The 60-Day Report, prepared by the Maryland Bureau of Revenue Estimates, laid out the new federal tax law’s potential impact on Maryland. The report is intended to help the governor and legislative leaders craft legislation in response to the 2017 federal tax act (Pub. L. No 115-97). Maryland Comptroller Peter Franchot and Bureau of Revenue Estimates Director Andrew Schaufele presented the report at a news conference Jan. 25.
“The bottom line is that the majority of Marylanders are going to benefit from this legislation, at least in the short term,” Franchot said during the news conference. “What remains to be seen is whether this plan provides long-term economic growth or if the predicted benefits are front-loaded and we’ll be left with a big bill to pay down the road.”
The report comes about a month after Maryland Gov. Larry Hogan (R) pledged to return any additional revenue the state receives under the new law to Maryland taxpayers, saying that “protecting taxpayers should be a bipartisan issue.” A Jan. 25 press release highlighted Hogan’s announcement of the Protecting Maryland Taxpayers Act of 2018, which would make “permanent a provision in Maryland law that prevents changes in the federal tax code from affecting Maryland state and local taxes.”

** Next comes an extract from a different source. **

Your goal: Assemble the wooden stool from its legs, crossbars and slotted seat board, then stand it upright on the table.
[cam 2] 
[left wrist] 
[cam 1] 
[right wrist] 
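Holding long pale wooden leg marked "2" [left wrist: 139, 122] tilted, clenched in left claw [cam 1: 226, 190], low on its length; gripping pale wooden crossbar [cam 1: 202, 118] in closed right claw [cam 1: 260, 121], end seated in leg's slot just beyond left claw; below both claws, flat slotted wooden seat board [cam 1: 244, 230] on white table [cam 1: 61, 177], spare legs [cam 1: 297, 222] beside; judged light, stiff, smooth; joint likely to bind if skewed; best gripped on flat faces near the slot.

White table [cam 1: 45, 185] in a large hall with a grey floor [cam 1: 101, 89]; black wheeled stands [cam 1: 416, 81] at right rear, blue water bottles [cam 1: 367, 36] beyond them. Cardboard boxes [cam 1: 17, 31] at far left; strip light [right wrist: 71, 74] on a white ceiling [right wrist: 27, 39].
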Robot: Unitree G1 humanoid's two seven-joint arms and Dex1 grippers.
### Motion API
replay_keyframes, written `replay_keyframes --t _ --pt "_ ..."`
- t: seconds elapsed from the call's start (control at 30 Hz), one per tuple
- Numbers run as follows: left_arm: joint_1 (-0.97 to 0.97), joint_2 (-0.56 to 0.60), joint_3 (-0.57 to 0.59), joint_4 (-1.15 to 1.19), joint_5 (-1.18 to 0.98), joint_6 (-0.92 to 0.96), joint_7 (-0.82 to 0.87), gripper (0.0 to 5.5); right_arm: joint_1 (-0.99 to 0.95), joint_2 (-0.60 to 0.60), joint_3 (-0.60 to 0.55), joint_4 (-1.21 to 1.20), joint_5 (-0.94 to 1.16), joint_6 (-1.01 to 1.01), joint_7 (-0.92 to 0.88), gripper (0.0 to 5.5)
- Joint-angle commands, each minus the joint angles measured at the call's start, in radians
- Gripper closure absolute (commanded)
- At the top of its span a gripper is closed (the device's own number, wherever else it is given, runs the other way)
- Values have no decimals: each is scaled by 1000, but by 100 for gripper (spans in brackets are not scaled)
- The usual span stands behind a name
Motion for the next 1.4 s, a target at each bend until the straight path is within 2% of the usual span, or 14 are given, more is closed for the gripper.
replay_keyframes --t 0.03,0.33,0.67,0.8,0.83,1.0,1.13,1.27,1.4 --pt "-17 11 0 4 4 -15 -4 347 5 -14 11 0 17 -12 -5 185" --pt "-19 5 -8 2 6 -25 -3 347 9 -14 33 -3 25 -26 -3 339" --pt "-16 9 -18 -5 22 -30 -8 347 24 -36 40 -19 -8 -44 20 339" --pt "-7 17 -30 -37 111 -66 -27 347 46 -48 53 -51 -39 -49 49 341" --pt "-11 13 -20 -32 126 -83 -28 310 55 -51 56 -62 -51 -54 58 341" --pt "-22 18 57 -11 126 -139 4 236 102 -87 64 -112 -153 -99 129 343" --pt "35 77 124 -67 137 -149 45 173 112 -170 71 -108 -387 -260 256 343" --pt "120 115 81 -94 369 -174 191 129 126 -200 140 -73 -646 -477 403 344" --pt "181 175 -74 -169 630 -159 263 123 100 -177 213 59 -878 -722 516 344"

During the news conference, Schaufele said that 71 percent of Marylanders will benefit from the new tax code, 13 percent will pay more than before, and 16 percent will be unaffected by the changes. The approximately 2 million taxpayers expected to benefit will see their federal taxes reduced by an average of $1,741 per taxpayer, he said.
However a “significant percentage” of Maryland taxpayers will see their state and local taxes increase if the state doesn’t change its laws in response to the federal tax law, Franchot said, adding that he hoped the report would “be a template for other states” as they grapple with the federal tax changes.
Schaufele said the report is preliminary and doesn’t reflect final estimates, and that the state expects to put out official estimates sometime in March.
Maryland is one of many states considering changes to state and local taxes to prevent taxpayers from paying more as a result of the new law. California, New Jersey, New York, Iowa, and Pennsylvania have all explored ways to bypass federal tax law changes that eliminate deductions and change various write-offs for businesses.
According to the press release, Hogan’s Protecting Maryland Taxpayers Act (PMTA) would “enable Marylanders who choose to take the standard tax deduction at the federal level to itemize deductions at the state level, whereas currently taxpayers opting to take the federal standard deduction also have to do so at the state level. This provision will make it possible for Marylanders to get ‘the best of both worlds’ by taking advantage of the higher federal standard deduction while still utilizing longstanding deductions at the state level.”
The PMTA further would address a potential $1.2 billion tax increase that Marylanders could face in FY 2019 due to changes impacting personal exemptions and ambiguity in state law.
“Let me be very clear—under our proposed legislation, Marylanders will not pay one cent more in state taxes as a result of the actions at the federal level. Our legislation ensures that this money will remain in the pockets of hardworking Maryland families and small business owners,” Hogan said.
Hogan acknowledged that several Maryland lawmakers have proposed measures to address the federal tax law, and called on the General Assembly to work with his administration on a collaborative solution before the FY 2019 budget is passed.